L’armée française a «libéré» les villes stratégiques de Gao et Tombouctou, rapportent les différents médias se référant le plus souvent aux agences de presse.

C’est d’ailleurs presque les mêmes écrits qui font le tour des rédactions. Mais des informations précises sur les opérations militaires et les images des combats sont rares.  Cette situation n’est pas sans rappeler la couverture médiatique de la guerre en Libye en 2011. Annonçant tantôt l’avancée des rebelles armés, tantôt celle des loyalistes au régime, les médias se contentaient de ce type d’information.

Cette manière de traiter l’information a poussé des  internautes à créer, entre autres, une page sur le réseau social Facebook intitulée «Urgent : les insurgés libyens ont conquis la planète Mars», parodiant les grosses manchettes des mainstream médias. Ils sont allés loin en ironisant sur certains contenus. «Kadhafi de nouveau capturé dans la ville de Syrte, tombée pour la sixième fois en deux jours entre les mains des rebelles, pour un total de 118 changements de mains ces trois dernières semaines», avaient-ils posté.

Par ces gestes, les internautes voulaient attirer l’attention sur le nombre important d’informations des agences de presse qui manquent de précision et qui tournent en boucle. La même remarque peut être faite concernant la qualité de l’info relative à la guerre au Mali. Alors qu’on annonce les succès des troupes françaises qui avancent vers le nord, les journalistes, eux, peinent à obtenir des informations précises et vérifiées, en dehors de celles données par les canaux officiels et autorisés.
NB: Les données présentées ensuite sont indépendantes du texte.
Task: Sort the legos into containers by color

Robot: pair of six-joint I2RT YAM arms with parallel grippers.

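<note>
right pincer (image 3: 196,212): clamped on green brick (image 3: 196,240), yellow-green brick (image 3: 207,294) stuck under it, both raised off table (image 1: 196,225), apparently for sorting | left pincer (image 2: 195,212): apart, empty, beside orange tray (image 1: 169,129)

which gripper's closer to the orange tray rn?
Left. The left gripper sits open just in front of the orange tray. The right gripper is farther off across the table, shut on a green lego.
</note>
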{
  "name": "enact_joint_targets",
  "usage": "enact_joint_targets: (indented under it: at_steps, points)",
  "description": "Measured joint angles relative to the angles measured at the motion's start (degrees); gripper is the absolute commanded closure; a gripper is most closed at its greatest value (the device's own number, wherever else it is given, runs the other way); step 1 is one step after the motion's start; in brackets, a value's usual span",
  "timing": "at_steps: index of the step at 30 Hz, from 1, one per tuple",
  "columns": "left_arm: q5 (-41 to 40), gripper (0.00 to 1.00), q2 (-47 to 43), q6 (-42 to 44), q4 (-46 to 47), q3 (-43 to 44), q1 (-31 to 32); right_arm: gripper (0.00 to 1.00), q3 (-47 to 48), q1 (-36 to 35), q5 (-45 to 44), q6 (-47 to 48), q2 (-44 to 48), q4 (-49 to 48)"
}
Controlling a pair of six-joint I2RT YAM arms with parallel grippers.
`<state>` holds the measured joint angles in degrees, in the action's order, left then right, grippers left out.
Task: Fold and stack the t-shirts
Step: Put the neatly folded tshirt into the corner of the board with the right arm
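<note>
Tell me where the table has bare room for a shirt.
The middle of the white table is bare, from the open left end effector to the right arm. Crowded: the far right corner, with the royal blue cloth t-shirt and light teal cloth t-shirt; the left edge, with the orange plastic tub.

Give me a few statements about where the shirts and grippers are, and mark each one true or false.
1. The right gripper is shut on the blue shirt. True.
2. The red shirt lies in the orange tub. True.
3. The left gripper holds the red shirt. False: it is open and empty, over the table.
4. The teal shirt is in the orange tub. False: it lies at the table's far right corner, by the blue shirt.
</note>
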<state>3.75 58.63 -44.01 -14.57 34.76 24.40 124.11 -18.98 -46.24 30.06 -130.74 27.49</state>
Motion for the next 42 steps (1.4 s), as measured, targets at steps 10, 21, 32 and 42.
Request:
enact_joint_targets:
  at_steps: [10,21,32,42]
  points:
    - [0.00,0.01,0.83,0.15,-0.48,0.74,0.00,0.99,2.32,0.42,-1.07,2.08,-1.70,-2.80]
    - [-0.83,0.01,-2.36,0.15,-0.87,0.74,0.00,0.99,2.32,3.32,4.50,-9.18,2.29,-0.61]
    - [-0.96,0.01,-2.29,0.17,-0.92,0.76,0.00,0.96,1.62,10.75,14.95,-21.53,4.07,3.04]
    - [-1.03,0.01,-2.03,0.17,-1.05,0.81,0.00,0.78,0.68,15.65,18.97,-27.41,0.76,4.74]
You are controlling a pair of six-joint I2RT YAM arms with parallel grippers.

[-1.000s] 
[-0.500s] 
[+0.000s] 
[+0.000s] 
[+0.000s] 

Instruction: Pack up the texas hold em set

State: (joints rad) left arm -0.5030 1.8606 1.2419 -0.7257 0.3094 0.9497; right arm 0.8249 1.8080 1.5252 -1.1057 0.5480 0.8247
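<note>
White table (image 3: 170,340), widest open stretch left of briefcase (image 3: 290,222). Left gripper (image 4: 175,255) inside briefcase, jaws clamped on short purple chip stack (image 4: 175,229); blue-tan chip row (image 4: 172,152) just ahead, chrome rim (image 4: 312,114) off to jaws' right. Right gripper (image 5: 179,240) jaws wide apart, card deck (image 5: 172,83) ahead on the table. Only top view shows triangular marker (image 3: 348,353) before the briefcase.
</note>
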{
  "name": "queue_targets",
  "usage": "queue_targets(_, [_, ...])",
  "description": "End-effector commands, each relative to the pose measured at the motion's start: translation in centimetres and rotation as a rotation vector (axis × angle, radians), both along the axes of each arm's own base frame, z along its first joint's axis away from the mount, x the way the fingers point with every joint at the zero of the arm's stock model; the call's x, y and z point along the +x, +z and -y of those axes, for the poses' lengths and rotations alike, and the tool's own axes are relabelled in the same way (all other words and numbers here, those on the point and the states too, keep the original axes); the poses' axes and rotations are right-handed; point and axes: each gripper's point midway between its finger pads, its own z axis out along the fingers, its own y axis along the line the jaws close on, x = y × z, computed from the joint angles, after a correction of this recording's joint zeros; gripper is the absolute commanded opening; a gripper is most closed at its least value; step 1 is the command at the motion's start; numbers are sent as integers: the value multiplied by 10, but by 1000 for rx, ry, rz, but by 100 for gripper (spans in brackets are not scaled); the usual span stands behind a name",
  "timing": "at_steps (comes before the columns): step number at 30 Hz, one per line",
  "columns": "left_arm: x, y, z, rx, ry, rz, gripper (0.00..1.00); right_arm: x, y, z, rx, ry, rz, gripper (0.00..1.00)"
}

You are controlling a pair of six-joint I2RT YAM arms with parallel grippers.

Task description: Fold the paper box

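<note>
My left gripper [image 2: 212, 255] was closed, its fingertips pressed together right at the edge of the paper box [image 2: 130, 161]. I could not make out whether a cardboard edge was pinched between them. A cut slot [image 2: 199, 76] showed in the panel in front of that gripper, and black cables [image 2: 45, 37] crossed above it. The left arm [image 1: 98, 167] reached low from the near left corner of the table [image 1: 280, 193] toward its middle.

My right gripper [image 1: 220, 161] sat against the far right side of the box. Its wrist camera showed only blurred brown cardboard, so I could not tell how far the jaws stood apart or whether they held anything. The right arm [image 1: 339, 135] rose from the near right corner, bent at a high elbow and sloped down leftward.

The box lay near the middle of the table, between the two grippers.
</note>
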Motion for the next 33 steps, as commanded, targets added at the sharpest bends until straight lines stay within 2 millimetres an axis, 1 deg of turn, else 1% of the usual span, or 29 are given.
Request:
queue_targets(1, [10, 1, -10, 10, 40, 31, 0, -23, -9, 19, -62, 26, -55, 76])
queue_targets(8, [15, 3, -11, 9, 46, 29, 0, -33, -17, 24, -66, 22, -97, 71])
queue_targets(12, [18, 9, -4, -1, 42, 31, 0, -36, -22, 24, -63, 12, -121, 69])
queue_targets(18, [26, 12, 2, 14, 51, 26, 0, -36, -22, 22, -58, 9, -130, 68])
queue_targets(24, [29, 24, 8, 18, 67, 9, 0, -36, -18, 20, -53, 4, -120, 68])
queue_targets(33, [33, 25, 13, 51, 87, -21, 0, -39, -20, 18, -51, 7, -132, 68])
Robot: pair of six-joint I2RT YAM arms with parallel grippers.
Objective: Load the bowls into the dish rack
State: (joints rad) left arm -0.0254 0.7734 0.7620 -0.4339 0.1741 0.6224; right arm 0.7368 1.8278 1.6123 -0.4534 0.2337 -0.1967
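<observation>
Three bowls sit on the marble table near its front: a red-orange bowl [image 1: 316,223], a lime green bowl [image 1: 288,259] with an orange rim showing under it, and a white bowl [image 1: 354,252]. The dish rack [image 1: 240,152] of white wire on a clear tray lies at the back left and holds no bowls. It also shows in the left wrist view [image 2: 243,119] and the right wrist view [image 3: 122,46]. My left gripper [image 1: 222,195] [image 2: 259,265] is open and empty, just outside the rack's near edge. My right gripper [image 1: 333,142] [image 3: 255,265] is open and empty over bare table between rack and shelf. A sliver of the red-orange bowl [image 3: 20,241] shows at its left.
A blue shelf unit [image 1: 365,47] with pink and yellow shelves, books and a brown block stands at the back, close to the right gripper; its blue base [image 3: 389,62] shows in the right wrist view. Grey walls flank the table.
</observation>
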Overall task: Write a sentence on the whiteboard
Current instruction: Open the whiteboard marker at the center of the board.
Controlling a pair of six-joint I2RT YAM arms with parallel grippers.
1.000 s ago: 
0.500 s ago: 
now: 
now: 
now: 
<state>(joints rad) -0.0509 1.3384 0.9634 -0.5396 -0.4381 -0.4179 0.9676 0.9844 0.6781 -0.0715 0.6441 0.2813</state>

De plus en plus de voix se sont élevées pour «critiquer ce monopole dans le traitement de l’information de guerre et dénoncent l’interdiction aux reporters de s’approcher des zones d’affrontement ainsi que le faible nombre de journalistes embedded (embarqués avec l’armée). Nonobstant les risques et la difficulté de la mission du reporter de guerre, certains estiment que c’est le seul moyen d’avoir une info diversifiée et «crédible» et se référant aux derniers conflits armés internationaux, des hommes de la presse estiment qu’ils étaient mieux couverts.

Des images «vides de sens»

«L’accès est plus restreint au Mali qu’en Afghanistan», commente Marc Bastian, reporter à l’Agence France Presse (AFP), expliquant : «Là-bas l’armée française nous laissait accéder aux zones de combat» alors qu’au Mali les journalistes n’y sont autorisés qu’une fois les opérations militaires terminées et le terrain déblayé. Les autorités militaires françaises réfutent ces critiques.

«Il y a eu 40 médias et 150 journalistes embedded depuis dix jours et tous les jours, on envoie des images photo et vidéo à la presse. Que ce soit uniquement des prises de vue militaires, ça fait quarante ans qu’il en est ainsi» selon l’entourage du ministre français de la Défense, cité par l’AFP.

Commentant les premières images des frappes aériennes fournies par l’armée française, Jean-Paul Mari, du Nouvel Observateur, n’a pas mâché ses mots dans un article publié le 25 janvier. «Les belles images de l’armée française ne nous disent pas l’essentiel. La réalité du conflit (…)», a-t-il estimé. «Quels sont les combats ? Quelle est la résistance ? Où se sont retirées les colonnes jihadistes ? Quel est l’état de la population ? Quel est l’accueil dans les villes libérées ? Que racontent les habitants des villes occupées depuis un an ? Y a-t-il des exactions ou pas ?» s’est interrogé le journaliste, regrettant que ces questions restent sans réponse.

Et d’ajouter : «Sur le terrain des opérations militaires, nos soldats font leur travail et l’armée semble avancer vite et bien. A l’inverse, sur le terrain des médias, la France est en train de perdre la bataille de l’information libre», a-t-il jugé. Un constat qu’avait également fait le syndicat national des journalistes affilié à la Confédération générale du travail en France (SNJ-CGT). Dans un communiqué rendu public vendredi, le syndicat dénonçait la couverture «trop officielle» des médias français de la guerre au Mali qui annonçait, selon lui, «l’enterrement du débat pluraliste et démocratique».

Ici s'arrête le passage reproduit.